| WORK TO BE COMPLETED |
Which lines of the entries contain the string "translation"? Please find them and copy them.

| EXERCISE MATERIAL |
········

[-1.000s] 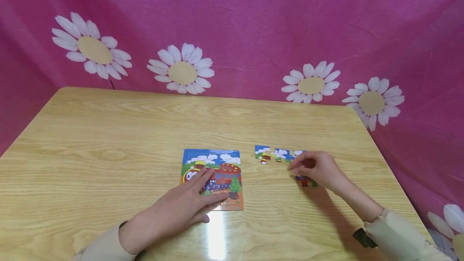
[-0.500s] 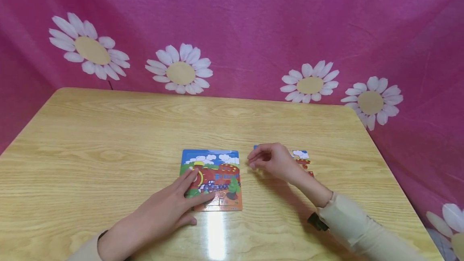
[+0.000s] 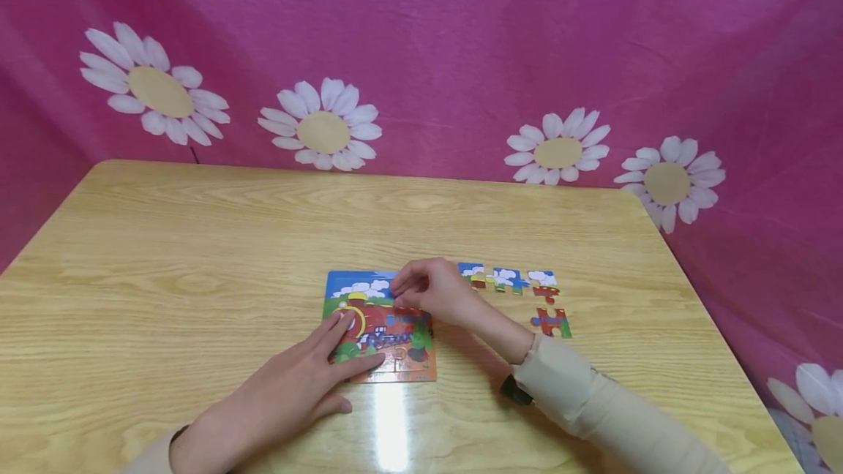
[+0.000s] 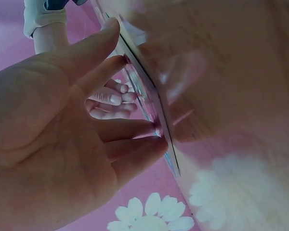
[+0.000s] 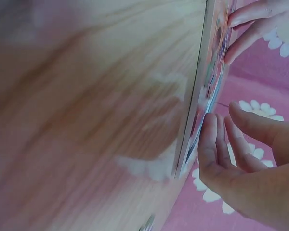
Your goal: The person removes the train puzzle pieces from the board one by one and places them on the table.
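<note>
A square jigsaw puzzle board (image 3: 337, 281) with a cartoon train picture lies flat on the table. My left hand (image 3: 283, 375) rests with spread, fairly straight fingers on its lower left part. Over the upper right of the board is my right hand (image 3: 440, 292), thumb and fingers bent towards each other; whether a piece is between the tips is hidden. In the right wrist view, the right fingers (image 5: 208, 139) are close to the edge of the board (image 5: 216, 57). Loose puzzle pieces lie right of the board, among them a cloud piece (image 3: 507, 279) and a red one (image 3: 550, 323).
The wooden table (image 3: 197, 240) stretches behind and to both sides of the board. Behind it hangs a pink cloth (image 3: 428, 35) with large white daisies. A dark object (image 3: 516, 390) is at the right sleeve. Light reflects off the table below the board.
My right hand has moved left from the loose pieces to above the board, bringing those pieces back into view. My left hand has slid slightly left and down, its fingers still on the board.
</note>
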`<state>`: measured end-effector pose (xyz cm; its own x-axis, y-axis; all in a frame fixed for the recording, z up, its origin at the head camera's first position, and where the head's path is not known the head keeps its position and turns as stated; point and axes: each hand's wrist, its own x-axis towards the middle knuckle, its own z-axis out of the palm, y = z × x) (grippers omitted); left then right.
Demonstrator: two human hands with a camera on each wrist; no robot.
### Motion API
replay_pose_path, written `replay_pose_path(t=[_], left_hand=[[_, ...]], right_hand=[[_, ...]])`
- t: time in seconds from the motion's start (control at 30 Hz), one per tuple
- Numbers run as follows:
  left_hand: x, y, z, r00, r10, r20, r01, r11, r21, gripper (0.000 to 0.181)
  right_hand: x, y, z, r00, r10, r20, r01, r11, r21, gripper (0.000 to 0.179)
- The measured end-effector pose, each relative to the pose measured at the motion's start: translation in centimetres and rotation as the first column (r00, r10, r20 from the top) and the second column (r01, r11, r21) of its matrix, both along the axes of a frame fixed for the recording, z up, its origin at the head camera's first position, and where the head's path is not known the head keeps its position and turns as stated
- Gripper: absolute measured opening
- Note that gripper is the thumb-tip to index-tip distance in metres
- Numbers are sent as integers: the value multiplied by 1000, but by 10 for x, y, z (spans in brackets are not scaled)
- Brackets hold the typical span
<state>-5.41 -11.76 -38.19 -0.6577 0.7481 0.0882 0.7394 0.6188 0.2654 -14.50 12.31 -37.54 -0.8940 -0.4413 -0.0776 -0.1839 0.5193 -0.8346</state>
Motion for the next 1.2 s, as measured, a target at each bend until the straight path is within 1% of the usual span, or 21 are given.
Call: replay_pose_path(t=[0.1,0.2,0.37,0.47,0.63,0.73,0.83,0.93,1.2], left_hand=[[0,0,0,1000,5,18,-5,1000,-3,55],[0,0,-1,1000,5,18,-5,1000,5,55],[0,1,-2,1000,6,13,-6,1000,5,55],[0,1,-2,1000,12,21,-12,1000,-2,55],[0,1,-1,999,19,42,-19,1000,2,55],[0,1,-1,998,21,51,-22,1000,9,54],[1,0,-1,997,29,66,-30,999,13,55],[1,0,0,997,34,74,-35,999,12,55],[1,1,1,996,34,82,-35,999,3,54]], right_hand=[[0,-6,-1,1000,-10,0,10,1000,21,11],[1,-9,-1,1000,-5,-7,5,999,34,11],[2,-10,1,1000,14,-12,-14,1000,28,10],[2,-11,2,1000,20,-9,-20,1000,21,11],[2,-13,1,1000,-14,16,14,1000,4,16],[2,-14,2,1000,-27,13,27,1000,6,19],[2,-15,1,1000,-20,-2,20,1000,16,18],[2,-16,0,1000,-11,4,11,1000,12,17],[6,-21,2,1000,7,-17,-6,1000,21,20]])
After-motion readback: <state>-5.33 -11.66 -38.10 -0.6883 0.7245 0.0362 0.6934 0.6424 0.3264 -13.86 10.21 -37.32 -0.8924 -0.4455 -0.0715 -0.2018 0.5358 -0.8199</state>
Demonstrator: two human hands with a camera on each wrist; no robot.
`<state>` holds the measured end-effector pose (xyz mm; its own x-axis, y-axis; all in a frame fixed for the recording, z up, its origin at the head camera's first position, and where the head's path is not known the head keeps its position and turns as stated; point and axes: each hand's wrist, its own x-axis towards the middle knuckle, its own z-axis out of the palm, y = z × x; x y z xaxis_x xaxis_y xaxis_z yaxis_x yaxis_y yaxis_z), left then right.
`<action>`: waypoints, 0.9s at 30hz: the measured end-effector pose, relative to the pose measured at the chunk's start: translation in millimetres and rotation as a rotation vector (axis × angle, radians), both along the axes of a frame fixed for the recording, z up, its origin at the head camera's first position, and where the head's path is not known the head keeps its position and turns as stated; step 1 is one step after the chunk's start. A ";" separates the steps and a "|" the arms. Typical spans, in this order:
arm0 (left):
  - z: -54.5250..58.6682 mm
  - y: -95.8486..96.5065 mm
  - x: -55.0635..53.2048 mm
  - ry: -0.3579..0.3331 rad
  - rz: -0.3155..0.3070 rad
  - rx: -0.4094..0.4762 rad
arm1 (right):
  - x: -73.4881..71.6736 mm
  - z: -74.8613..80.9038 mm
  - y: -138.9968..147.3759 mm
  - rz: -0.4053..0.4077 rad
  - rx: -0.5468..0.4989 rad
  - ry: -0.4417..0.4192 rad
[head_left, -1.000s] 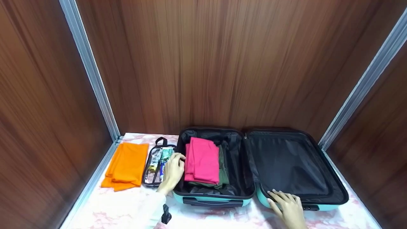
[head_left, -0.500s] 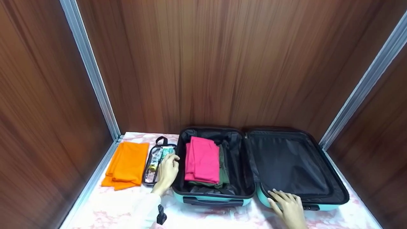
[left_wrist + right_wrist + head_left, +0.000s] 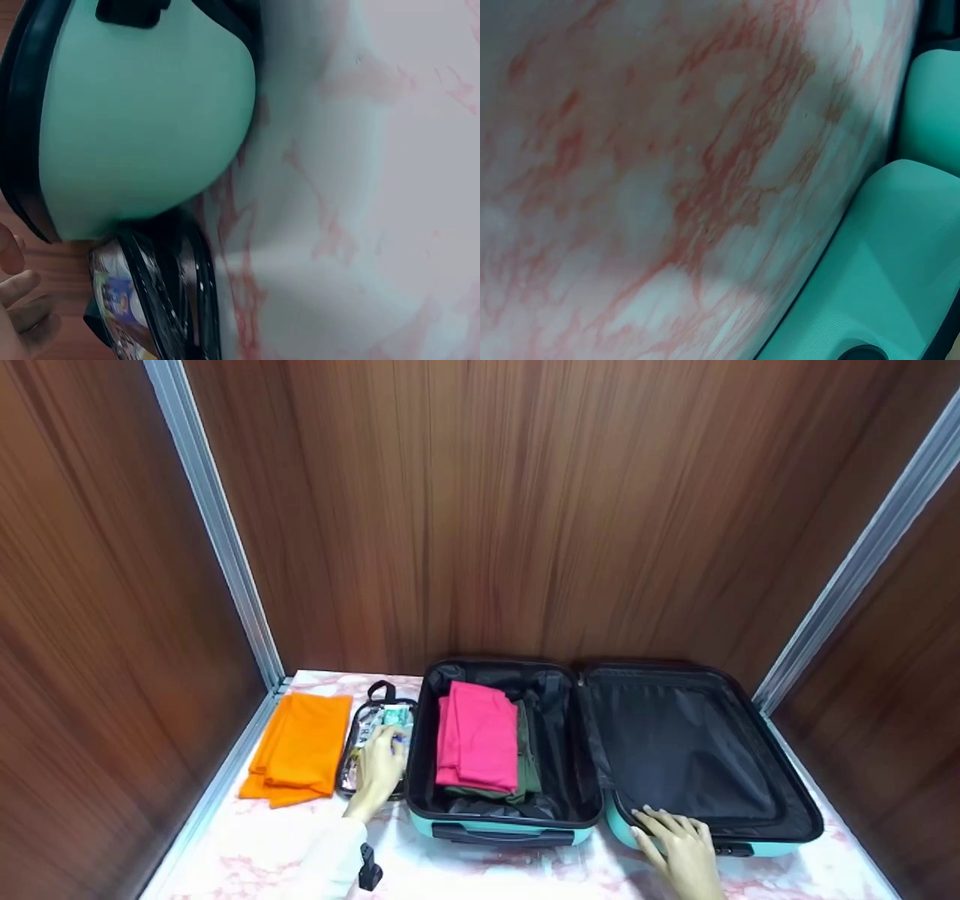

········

| RESULT BELOW |
- The measured end-effector pose, each relative to the pose measured at the motion's start: translation in centimetres and rotation as the first column (r00, r10, r20 from the top) and the second column (r01, r11, r21) of its matrix, both along the axes of a frame fixed for the recording, z up, its origin at the head camera's first position, and where the head's path is not known the head keeps its position and turns as stated
`<action>`: waypoints, 0.9s at 30hz: the measured end-effector pose, relative to the pose measured at the chunk's start: translation in millimetres and rotation as a rotation vector (axis × angle, radians), both along the axes of a frame fixed for the recording, z up, its origin at the head camera's first position, and where the head's path is not known the head keeps its position and turns as stated; step 1 is one step after the chunk's start. A ";" separates the steps and a "|" the arms. Typical spans, in this order:

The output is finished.